▸ **Exercise instructions**
Begin with the line below holding "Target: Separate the" and go on through the line holding "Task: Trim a", duplicating each line exactly and leaving out pictures.

▸ **Material supplied**
╔══
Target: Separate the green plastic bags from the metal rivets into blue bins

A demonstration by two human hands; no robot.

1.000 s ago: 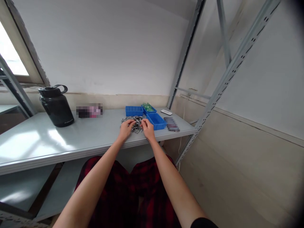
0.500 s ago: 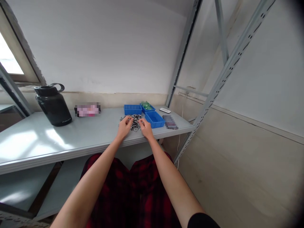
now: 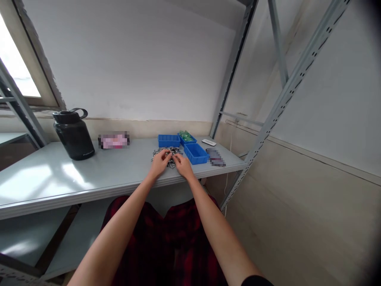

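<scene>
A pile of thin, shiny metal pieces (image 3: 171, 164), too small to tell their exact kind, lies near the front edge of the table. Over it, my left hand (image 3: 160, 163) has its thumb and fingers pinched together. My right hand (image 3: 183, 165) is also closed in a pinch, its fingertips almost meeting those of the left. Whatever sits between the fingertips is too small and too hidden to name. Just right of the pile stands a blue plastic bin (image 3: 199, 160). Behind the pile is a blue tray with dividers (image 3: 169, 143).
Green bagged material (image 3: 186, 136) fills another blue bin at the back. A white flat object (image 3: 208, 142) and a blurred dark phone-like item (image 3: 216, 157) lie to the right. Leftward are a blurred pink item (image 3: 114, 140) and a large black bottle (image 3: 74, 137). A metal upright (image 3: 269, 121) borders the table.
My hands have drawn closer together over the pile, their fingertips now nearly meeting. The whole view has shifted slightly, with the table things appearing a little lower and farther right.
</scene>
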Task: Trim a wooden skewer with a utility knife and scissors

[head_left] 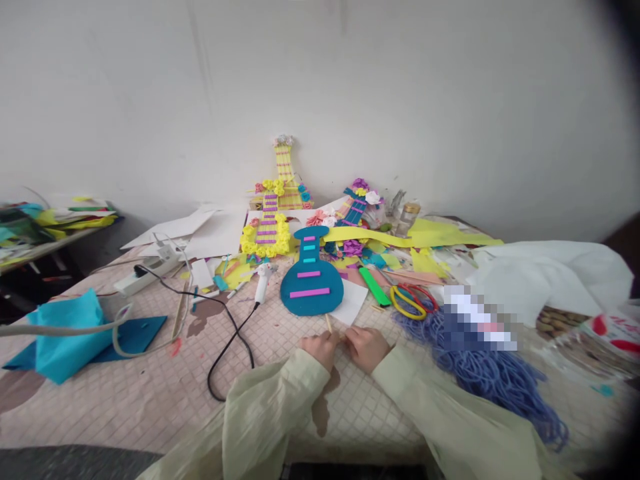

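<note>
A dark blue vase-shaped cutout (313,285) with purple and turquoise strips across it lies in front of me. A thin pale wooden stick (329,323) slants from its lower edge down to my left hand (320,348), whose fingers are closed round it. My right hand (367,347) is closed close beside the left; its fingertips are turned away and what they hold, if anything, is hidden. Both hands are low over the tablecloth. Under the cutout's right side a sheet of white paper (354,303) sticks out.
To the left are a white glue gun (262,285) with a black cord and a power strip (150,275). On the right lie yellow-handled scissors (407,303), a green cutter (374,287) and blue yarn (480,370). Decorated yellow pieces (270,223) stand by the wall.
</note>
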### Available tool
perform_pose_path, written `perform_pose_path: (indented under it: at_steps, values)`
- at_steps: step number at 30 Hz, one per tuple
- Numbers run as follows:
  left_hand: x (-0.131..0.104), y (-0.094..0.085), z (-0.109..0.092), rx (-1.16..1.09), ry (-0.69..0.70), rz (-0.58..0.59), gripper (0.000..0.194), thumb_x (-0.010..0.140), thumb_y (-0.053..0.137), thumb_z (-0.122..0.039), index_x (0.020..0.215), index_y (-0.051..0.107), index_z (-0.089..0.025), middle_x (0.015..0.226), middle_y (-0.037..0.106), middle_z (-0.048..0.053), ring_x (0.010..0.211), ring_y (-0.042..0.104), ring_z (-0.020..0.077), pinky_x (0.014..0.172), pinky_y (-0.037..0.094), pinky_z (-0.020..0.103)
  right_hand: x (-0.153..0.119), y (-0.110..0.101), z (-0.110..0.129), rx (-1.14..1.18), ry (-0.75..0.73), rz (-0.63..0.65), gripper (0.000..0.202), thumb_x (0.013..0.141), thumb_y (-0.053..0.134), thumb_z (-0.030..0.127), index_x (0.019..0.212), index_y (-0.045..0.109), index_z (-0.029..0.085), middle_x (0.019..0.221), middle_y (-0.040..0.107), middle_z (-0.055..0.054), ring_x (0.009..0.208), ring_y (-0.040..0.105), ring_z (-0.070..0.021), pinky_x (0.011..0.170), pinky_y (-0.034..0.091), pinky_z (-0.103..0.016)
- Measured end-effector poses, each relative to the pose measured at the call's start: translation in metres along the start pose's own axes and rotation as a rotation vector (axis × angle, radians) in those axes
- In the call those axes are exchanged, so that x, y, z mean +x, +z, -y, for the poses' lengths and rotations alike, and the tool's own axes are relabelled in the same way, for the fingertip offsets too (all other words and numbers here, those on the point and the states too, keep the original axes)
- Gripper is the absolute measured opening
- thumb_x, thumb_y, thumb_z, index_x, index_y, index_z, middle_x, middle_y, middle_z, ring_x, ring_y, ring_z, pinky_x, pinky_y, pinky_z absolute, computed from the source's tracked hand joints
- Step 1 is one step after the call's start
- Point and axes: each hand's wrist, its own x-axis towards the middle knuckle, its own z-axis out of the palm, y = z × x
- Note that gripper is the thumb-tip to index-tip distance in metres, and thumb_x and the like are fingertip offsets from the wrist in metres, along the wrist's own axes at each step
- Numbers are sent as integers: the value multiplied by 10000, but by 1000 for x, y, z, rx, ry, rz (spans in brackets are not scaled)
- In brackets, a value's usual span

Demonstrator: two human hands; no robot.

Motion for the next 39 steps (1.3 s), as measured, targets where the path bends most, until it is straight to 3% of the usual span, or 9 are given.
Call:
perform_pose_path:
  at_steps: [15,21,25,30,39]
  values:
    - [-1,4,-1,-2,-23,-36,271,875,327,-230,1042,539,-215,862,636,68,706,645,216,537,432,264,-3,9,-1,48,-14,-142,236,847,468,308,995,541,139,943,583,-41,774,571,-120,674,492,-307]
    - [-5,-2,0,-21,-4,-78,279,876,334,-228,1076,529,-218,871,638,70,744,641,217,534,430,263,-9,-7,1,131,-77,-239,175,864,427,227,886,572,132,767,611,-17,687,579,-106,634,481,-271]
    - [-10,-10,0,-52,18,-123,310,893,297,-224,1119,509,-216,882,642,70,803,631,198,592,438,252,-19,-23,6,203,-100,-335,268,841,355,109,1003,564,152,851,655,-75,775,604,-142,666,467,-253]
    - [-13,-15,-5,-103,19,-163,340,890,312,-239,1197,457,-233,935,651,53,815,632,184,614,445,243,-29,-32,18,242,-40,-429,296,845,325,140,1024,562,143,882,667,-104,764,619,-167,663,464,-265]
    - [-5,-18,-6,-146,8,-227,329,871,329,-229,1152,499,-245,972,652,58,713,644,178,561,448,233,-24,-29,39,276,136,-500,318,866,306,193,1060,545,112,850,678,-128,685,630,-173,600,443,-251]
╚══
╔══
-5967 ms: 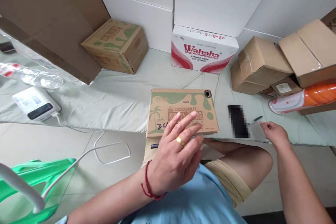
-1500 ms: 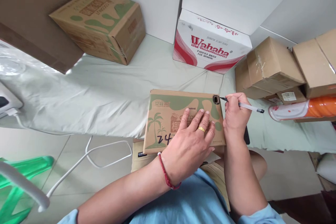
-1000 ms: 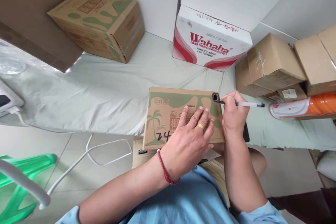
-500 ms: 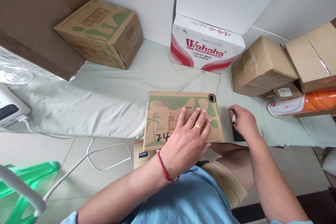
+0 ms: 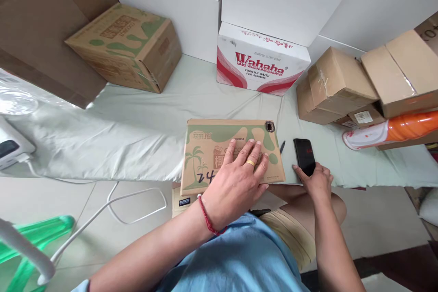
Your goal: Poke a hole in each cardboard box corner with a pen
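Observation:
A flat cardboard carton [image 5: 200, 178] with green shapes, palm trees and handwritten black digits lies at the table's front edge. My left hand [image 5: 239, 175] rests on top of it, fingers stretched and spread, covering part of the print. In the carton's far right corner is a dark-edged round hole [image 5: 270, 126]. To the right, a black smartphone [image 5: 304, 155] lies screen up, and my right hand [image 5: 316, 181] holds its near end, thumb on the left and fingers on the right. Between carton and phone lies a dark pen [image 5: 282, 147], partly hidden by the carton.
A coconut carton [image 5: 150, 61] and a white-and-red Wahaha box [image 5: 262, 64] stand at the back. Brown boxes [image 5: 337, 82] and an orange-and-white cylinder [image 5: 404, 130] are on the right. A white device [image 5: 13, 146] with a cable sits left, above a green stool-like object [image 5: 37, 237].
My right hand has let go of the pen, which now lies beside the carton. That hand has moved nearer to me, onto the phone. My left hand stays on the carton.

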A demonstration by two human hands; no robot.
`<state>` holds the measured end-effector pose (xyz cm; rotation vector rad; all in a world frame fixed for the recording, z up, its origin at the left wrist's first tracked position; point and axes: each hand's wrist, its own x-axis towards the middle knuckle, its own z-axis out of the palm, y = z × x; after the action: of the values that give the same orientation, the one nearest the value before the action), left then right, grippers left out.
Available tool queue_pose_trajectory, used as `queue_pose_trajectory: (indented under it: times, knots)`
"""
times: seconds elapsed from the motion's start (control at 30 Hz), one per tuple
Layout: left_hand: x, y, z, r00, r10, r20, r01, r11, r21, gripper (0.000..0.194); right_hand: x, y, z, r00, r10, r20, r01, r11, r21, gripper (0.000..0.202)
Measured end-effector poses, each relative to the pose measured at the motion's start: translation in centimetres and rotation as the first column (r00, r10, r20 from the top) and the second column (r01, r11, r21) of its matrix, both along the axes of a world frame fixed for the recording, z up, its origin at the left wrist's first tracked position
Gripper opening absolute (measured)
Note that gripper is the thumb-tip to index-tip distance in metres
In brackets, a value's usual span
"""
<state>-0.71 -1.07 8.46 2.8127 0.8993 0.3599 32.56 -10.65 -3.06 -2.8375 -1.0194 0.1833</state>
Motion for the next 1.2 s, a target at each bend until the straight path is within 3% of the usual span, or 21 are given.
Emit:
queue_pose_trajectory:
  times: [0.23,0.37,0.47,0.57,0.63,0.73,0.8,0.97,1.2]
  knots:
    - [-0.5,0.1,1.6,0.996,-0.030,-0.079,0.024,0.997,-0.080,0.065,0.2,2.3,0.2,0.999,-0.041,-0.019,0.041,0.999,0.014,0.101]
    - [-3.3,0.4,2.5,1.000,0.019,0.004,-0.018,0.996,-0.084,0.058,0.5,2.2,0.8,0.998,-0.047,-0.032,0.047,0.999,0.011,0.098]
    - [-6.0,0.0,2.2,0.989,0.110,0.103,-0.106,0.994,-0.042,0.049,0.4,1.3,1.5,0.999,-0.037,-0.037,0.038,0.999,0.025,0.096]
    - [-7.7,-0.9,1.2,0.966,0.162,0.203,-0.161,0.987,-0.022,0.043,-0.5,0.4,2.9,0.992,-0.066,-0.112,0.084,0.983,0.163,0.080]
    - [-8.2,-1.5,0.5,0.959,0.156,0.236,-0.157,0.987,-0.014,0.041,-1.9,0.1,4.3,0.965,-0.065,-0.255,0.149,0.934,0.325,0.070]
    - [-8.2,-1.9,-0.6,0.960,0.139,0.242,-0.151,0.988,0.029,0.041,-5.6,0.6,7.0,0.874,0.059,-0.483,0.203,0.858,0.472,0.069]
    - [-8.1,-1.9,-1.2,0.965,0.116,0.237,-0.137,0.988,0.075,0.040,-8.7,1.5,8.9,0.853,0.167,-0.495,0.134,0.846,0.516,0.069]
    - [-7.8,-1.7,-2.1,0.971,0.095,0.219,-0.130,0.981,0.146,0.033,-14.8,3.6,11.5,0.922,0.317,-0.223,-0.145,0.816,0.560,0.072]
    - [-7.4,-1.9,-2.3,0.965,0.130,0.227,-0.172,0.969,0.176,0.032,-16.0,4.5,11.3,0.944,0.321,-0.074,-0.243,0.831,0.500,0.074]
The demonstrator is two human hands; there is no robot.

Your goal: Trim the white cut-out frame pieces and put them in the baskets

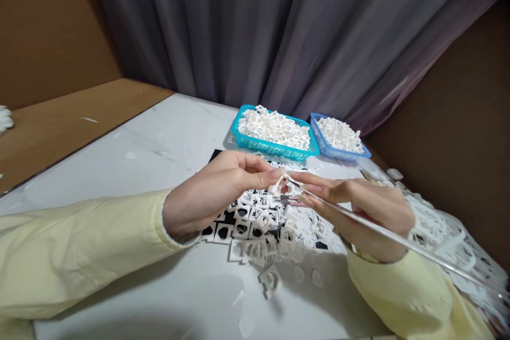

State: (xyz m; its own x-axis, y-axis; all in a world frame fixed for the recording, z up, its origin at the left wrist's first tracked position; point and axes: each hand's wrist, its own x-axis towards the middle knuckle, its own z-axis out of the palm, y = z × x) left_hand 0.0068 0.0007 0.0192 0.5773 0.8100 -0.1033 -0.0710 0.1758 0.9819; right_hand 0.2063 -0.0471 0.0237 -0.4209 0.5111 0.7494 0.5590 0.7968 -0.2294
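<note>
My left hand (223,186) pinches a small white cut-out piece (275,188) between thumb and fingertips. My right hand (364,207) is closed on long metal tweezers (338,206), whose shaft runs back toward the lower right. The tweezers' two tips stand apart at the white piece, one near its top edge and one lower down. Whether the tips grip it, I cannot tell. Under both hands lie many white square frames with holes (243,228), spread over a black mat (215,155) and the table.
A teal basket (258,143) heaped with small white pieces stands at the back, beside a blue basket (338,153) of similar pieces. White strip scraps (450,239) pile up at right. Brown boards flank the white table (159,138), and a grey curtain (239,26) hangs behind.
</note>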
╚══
▸ **Completed task**
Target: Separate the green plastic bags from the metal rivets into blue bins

A demonstration by two human hands; no robot.

1.000 s ago: 
0.500 s ago: 
now: 

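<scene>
A pile of thin, shiny metal pieces (image 3: 171, 164), too small to tell their exact kind, lies near the front edge of the table. Over it, my left hand (image 3: 160, 163) has its thumb and fingers pinched together. My right hand (image 3: 183, 165) is also closed in a pinch, its fingertips almost meeting those of the left. Whatever sits between the fingertips is too small and too hidden to name. Just right of the pile stands a blue plastic bin (image 3: 199, 160). Behind the pile is a blue tray with dividers (image 3: 169, 143).
Green bagged material (image 3: 186, 136) fills another blue bin at the back. A white flat object (image 3: 208, 142) and a blurred dark phone-like item (image 3: 216, 157) lie to the right. Leftward are a blurred pink item (image 3: 114, 140) and a large black bottle (image 3: 74, 137). A metal upright (image 3: 269, 121) borders the table.
My hands have drawn closer together over the pile, their fingertips now nearly meeting. The whole view has shifted slightly, with the table things appearing a little lower and farther right.
</scene>
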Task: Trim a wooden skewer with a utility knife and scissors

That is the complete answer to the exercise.